From the castle there now came the shrill notes of a tucket, and then the castle bell began to toll furiously, and a confused noise of shouting floated down the hill. When they hurried to the landing-stage they found that the boats had been duly scuttled. Here and there a gunwale projected out of the water, and on the stones lay the windac of a cross-bow with which holes had been made in the boats.
Hyla gave a long, low whistle, and waited for Gurth to glide out of the reeds bordering the great fen. There was no reply, and the two fugitives looked at each other in alarm. Then Cerdic whistled rather louder, but still the welcome sight of the boat did not come to them.
"Something has happened to the mome," Cerdic said, "I am sure that he would not forslowe us like this if a were safe."
"What shall we do?" asked Hyla.
"I do not know," said Cerdic, his courage oozing out of him every moment. Their position was certainly sufficiently perilous. There was, as yet, nothing to connect them with the crime, but half-an-hour might alter everything. It was, moreover, quite certain that, in a search, one party at least would be sent down to the river.
They stood there gazing at each other in great alarm.

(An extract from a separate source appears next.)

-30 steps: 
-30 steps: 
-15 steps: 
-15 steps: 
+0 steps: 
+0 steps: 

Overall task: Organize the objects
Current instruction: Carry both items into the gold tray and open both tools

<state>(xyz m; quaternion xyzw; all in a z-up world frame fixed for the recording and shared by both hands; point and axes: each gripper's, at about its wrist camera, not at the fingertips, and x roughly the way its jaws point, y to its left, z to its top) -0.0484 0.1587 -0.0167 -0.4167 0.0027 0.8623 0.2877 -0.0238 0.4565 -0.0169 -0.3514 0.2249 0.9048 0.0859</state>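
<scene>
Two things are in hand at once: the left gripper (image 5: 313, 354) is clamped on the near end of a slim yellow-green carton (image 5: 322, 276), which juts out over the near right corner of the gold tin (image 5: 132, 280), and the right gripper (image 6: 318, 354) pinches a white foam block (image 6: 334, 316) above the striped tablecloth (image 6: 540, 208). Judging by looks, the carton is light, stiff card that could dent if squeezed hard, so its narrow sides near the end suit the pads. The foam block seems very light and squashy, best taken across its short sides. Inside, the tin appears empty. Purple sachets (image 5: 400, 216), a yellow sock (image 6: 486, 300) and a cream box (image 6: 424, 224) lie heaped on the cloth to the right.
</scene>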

"I have a great fear that we are lost," Hyla said.
"Indeed, I believe so," answered the other, with strained, terrified eyes.

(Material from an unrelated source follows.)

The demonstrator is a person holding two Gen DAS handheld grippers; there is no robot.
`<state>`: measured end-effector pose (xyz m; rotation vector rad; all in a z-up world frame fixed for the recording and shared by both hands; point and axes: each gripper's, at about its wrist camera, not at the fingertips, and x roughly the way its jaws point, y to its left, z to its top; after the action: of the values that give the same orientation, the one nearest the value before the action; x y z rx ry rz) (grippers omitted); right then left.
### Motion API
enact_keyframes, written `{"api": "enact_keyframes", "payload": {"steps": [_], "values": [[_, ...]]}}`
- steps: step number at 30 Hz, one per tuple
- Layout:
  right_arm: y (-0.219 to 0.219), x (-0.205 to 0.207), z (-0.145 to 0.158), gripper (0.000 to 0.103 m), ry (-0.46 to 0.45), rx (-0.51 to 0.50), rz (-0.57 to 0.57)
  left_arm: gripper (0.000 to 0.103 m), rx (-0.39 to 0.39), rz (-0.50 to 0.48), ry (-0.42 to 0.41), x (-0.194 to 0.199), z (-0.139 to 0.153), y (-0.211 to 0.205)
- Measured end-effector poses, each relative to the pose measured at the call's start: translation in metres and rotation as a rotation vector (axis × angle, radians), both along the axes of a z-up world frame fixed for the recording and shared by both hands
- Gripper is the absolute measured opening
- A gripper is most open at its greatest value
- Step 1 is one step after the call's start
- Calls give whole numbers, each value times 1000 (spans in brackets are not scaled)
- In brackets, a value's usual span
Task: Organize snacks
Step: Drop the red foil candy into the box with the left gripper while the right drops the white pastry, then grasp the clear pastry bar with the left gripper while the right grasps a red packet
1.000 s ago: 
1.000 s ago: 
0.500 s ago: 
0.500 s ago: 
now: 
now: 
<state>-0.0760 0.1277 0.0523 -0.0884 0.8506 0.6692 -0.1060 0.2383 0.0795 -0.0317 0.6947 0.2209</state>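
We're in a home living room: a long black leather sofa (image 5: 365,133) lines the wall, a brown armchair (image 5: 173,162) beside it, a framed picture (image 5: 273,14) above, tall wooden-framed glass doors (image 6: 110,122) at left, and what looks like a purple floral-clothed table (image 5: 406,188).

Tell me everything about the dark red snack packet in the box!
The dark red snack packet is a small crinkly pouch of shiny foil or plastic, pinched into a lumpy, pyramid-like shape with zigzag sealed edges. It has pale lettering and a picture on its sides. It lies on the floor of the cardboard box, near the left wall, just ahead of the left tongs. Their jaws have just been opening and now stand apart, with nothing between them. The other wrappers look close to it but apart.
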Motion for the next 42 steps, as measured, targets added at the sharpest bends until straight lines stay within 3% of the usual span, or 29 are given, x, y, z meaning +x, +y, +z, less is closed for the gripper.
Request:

Both of them felt that they were hard in the very grip of unkind circumstance. They shook like river-side willows when the wind blows.
Now as they stood together communing as to what they should do, and with a great sinking of heart, it chanced that their faces were turned towards the river, away from the castle. They looked most eagerly towards the reeds upon the other side.

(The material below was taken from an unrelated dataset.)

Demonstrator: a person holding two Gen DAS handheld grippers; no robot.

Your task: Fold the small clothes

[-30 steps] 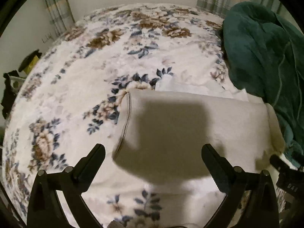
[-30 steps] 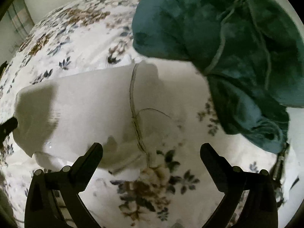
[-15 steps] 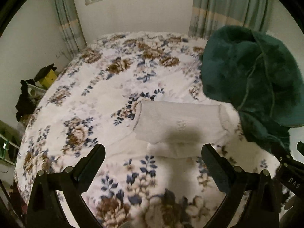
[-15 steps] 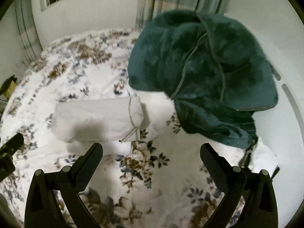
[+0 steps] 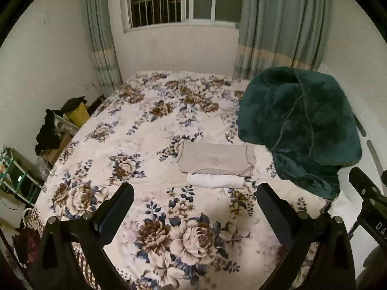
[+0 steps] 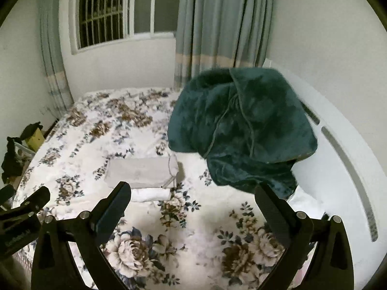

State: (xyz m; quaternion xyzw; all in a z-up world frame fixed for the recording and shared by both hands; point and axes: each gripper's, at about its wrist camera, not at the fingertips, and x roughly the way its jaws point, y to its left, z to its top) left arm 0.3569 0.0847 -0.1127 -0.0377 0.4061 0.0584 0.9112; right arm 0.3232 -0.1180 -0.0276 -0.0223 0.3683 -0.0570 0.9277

The river ran sluggishly like oil, and there was no breaking up of its surface. Here and there some dancing water-flies made a tiny ripple, but that was all.
Suddenly a great fish leapt out of the middle water high into the air. A flash of silver, a glimpse of white belly, and with a loud report it was gone. Sullen circles widened out and broadened towards them. Then they saw at the very place where the bream had disappeared the still surface of the water was violently agitated. They watched in amazement. A great black object heaved slowly up into view, full six feet long. It was the body of Pierce, the man-at-arms, all swollen by water. The face was puffed into an enormous grotesque, and the open eyes seemed cognisant of them.
The faces of the two serfs became ashen white, and they looked at each other in terrible fear.
"Christ, what a visnomie!" said Cerdic.
"God shows us that we are to die. My lord will be ywrocken" said Hyla.
"See how it seems alive."
"Yes, that does it. I can see the hole in's neck. The fishes have been at it."
"Oh, courage, courage! Our Lady never means us to die, whistle for Gurth once more. Perchance he is nearer now, perchance he is nearer, and, not knowing we are here, cometh not."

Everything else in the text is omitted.